We are a sales manager in a leading global organization. The organization plans to study the sales details of each product across all regions and countries. This is to identify the product which has the highest sales in a particular region end up the production.This research will enable the organization to increase the manufacturing of that product in the particular region. The data involved in this research might be huge and complex. The research on this large numeric data is difficult and time-consuming when it is performed manually.

When this numerical data is plotted on a graph for converted to charts it's easy to identify the patterns and predicted the result accurately.

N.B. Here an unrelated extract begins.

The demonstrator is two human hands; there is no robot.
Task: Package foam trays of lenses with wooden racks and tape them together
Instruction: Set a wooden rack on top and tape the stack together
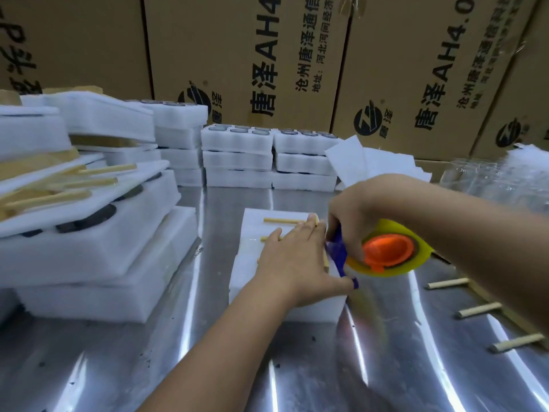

The main benefits of data visualization are as follows:

  • It simplifies the complex quantitative information
  • It helps analyze and explore big data easily
  • It identifies the areas that need attention or improvement
  • It identifies the relationship between data points and variables
  • It explores new patterns and reveals hidden patterns in the data

Three major considerations for Data Visualization:

  • Clarity
  • Accuracy
  • Efficiency

Clarity ensures that the data set is complete and relevant. This enables the data scientist to use the new patterns yield from the data in the relevant places.

Accuracy ensures using appropriate graphical representation to convey the right message.

Efficiency uses efficient visualization technique which highlights all the data points.

There are some basic factors that one would need to be aware of before visualizing the data.

  • Visual effect
  • Coordination System
  • Data Types and Scale
  • Informative Interpretation

Visual Effect includes the usage of appropriate shapes, colors, and size to represent the analyzed data.

The Coordinate System helps to organize the data points within the provided coordinates.

The Data Types and Scale choose the type of data such as numeric or categorical.

The Informative Interpretation helps create visuals in an effective and easily interpreted ill manner using labels, title legends, and pointers.

So far we have covered what data visualization is and how it helps interpret results with large and complex data. With the help of the Python programming language, we can perform this data visualization.

We'll learn more about how to visualize data using the Python programming language below.

Keen on learning about Data Visualization. Check out the course details here!

Python Libraries

Many new python data visualization libraries are introduced recently, such as matplotlib, Vispy, bokeh, Seaborn, pygal, folium, and networkx. The matplotlib has emerged as the main data visualization library.

matplotlib

Let us learn about matplotlib in detail.

matplotlib is a python two-dimensional plotting library for data visualization and creating interactive graphics or plots. Using pythons matplotlib, the data visualization of large and complex data becomes easy.

matplotlib Advantages

There are several advantages of using matplotlib to visualize data.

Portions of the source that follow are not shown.